WORK TASK —
Copy out all lines bearing the word "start" from the listing below.

THE DATA —
*** Block opens ***

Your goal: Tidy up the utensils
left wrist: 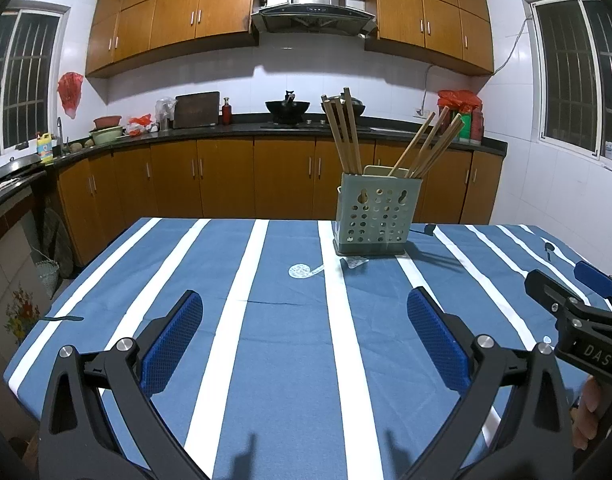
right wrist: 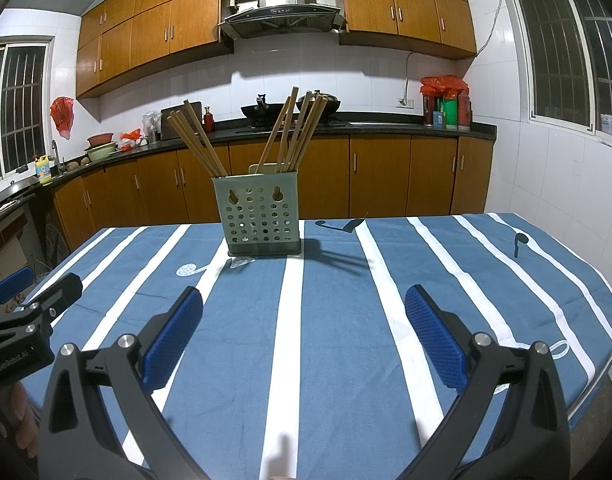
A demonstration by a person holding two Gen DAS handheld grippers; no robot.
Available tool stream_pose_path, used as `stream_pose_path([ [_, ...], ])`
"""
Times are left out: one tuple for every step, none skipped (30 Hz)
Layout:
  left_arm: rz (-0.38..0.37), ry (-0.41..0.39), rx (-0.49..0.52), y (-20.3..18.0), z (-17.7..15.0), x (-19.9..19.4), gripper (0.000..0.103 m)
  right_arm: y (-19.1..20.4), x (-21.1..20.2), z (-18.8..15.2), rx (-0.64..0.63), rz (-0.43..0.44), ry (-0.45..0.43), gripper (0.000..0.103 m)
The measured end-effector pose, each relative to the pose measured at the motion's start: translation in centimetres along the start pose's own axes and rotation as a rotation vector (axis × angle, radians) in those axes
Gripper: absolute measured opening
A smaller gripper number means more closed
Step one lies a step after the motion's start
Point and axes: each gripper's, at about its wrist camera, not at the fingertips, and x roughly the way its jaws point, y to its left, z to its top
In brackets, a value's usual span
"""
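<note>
Left wrist view: chopsticks (left wrist: 348,136) stand in the holder (left wrist: 372,216) on the table (left wrist: 266,320). Left gripper (left wrist: 304,334) and right gripper (right wrist: 304,336), both spread and empty, sit nearer than the holder. Light, stiff, slippery-looking sticks; pinch mid-shaft.

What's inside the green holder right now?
Wooden chopsticks stand in the green holder in two bunches, one leaning left, one right. A pale flat piece pokes up behind them. The holder's wall hides their lower ends and the bottom.
</note>
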Motion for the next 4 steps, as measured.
stream_pose_path([
  [-0.001, 0.0, -0.001, 0.04, -0.05, -0.11, 0.101, -0.03, -0.03, 0.04, -0.001, 0.0, 0.0, 0.099],
  [0.0, 0.001, 0.001, -0.03, 0.01, 0.0, 0.101, -0.04, -0.03, 0.05, 0.0, 0.0, 0.001, 0.099],
  [0.0, 0.002, 0.001, -0.03, -0.02, -0.05, 0.101, -0.02, 0.0, 0.03, 0.0, 0.0, 0.001, 0.099],
  [0.0, 0.002, 0.002, -0.04, -0.06, -0.1, 0.101, -0.06, -0.04, 0.07, 0.0, 0.001, 0.001, 0.099],
])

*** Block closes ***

ANSWER BOX —
The measured end-effector pose, each relative to the pose measured at the motion's start: translation in centimetres along the start pose's own axes and rotation as a rotation vector (axis × angle, radians) in those axes
Step one lies a step after the motion's start

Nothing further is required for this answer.